The ravens came in sets of three

One for each sword, drawn down, unfreed

Fearless

Until nightfall when he’d cower

Washed with the blood of a thousand kings

Bridget read it twice, three times. It made very little sense; it wasn’t even symmetrical, poetically speaking. The rhythm was wrong. But something about it crawled around in her brain, skittering across her unfocused thoughts.

“Who wrote this?” She flipped it over, not expecting a name.

“I’m not sure, but I found it on the floor, near my desk after last period.” He leaned back, pulling on the chair back. Nate was a fidgeter, not much different from the long-legged boys in her classes, their knees bopping, cracking their knuckles. “It weirded me out. You don’t think it’s weird?”

She raised an eyebrow at him. “I’m a creative writing teacher. You should see the shit I read. They’re kids. Some of them truly think that what they’re going through on any given day is the worst pain they’ll ever have in their lives.”
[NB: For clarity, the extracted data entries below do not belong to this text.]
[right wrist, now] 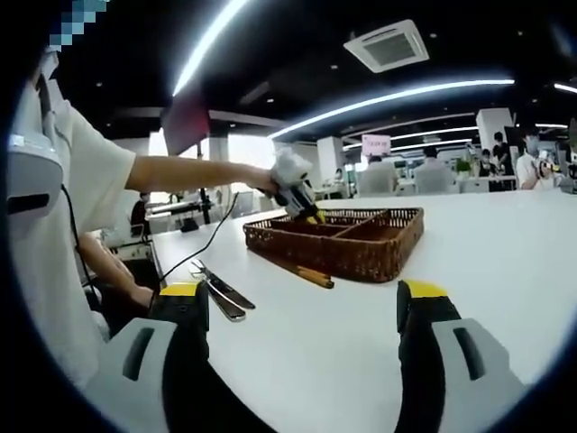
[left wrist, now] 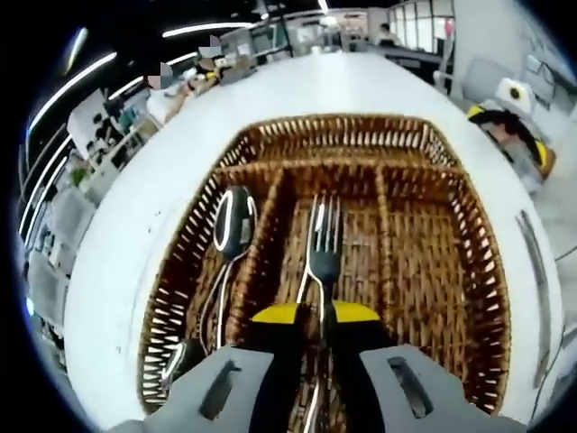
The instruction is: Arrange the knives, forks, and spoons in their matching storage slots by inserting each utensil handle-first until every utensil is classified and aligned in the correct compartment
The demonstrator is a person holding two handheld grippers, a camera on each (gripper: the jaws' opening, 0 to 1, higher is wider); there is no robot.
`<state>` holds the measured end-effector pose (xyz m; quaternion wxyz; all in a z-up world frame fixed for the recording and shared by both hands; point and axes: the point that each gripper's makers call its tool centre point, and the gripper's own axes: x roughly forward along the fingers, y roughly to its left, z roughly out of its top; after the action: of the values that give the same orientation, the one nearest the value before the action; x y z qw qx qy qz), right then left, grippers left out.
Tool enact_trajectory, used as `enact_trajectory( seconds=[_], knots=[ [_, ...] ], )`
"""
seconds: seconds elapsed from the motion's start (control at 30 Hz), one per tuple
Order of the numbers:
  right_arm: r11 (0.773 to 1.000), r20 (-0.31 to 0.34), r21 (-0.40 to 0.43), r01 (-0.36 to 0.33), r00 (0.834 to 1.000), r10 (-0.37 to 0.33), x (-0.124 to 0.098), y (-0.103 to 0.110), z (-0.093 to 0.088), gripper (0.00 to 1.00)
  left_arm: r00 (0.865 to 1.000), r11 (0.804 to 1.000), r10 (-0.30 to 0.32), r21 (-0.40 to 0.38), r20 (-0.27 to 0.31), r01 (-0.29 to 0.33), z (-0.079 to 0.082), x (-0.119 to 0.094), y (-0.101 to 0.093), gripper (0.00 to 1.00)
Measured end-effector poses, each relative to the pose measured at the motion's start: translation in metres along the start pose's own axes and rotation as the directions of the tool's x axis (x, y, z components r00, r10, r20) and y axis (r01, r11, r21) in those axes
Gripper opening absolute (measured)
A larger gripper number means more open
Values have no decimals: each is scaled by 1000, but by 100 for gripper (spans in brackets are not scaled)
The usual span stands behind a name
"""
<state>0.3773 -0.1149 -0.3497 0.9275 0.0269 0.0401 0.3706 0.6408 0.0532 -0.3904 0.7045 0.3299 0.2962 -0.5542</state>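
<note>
In the left gripper view, the left gripper (left wrist: 317, 316) was clamped on the handle of a fork (left wrist: 323, 244), tines pointing away, over the middle slot of the wicker tray (left wrist: 469, 271). A spoon (left wrist: 233, 225) lay in the slot to the left.

In the right gripper view, the right gripper (right wrist: 306, 311) hung wide apart and empty above the white table (right wrist: 505, 262). What looked like knives (right wrist: 221, 293) lay near the tray (right wrist: 361, 248), chopsticks (right wrist: 306, 273) just beside its wall. The left gripper (right wrist: 302, 200) reached into the tray.
</note>
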Motion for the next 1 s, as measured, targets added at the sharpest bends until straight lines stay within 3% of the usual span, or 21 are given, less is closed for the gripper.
enact_trajectory(
  seconds=[0.03, 0.27, 0.43, 1.0],
  knots=[
    [1000, -2, 1, 0, 1000, 0, 0, 0, -1, 89, 1000, 999, 1, -33, 14, -1, 3, -2, 0, 14],
    [1000, -4, 1, -1, 1000, 1, 1, 1, -1, 89, 1000, 998, 13, -55, 28, -11, 5, -7, 0, 18],
    [1000, 5, 4, -3, 1000, 3, 1, 2, 2, 89, 998, 995, 31, -92, 49, -26, 8, -14, 6, 27],
    [1000, 13, -1, -21, 1000, 21, 3, 11, 5, 89, 991, 991, 80, -115, 104, -67, 17, -34, -4, 46]
  ],
)
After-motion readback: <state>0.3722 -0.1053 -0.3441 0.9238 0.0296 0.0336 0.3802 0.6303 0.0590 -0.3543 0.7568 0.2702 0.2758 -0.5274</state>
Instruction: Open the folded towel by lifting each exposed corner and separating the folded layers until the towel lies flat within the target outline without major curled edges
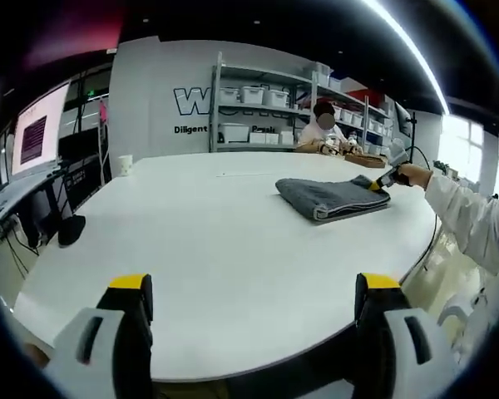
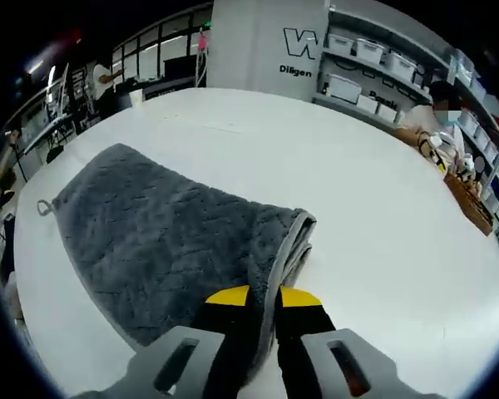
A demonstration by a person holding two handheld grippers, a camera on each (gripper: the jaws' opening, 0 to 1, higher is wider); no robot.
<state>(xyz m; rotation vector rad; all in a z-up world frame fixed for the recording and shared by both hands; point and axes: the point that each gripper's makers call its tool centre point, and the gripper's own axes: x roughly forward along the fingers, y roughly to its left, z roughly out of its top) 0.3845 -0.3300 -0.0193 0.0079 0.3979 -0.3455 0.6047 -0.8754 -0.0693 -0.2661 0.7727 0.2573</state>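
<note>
A folded grey towel [image 1: 333,198] lies on the white counter [image 1: 200,249], toward its far right side in the left gripper view, with the layered edges showing along the near side. The left tongs [image 1: 254,303] hover over the near edge of the counter with their yellow-tipped jaws spread wide and nothing between them, well apart from the towel. In that same view the right tongs [image 1: 381,181] reach in from the right at the end of a white sleeve [image 1: 470,220] and touch the towel's right end. In the right gripper view the right tongs [image 2: 264,301] are pressed together on the folded edge of the towel [image 2: 162,241], pinching its light-trimmed border between the jaws; a small hanging loop [image 2: 43,207] sits at the towel's far left corner. Shelves [image 1: 266,112] with white bins stand behind the counter.
</note>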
Nate gave her a sad smile. “Aw, Bridge.”

“No. You don’t get to feel sorry for me. That’s not your job.” She waved her hand at him. She studied the card again. Something in the last line, the thousand-kings part, jumped out at her. She snapped her fingers and flipped through the journals on her desk.

She’d made them keep a handwritten journal. Some days it was classwork, some days it was homework, but it couldn’t be typed. In her view, journals were meant to be taken to bed, scrawled in while tucked under the blankets, a private enclave of thoughts.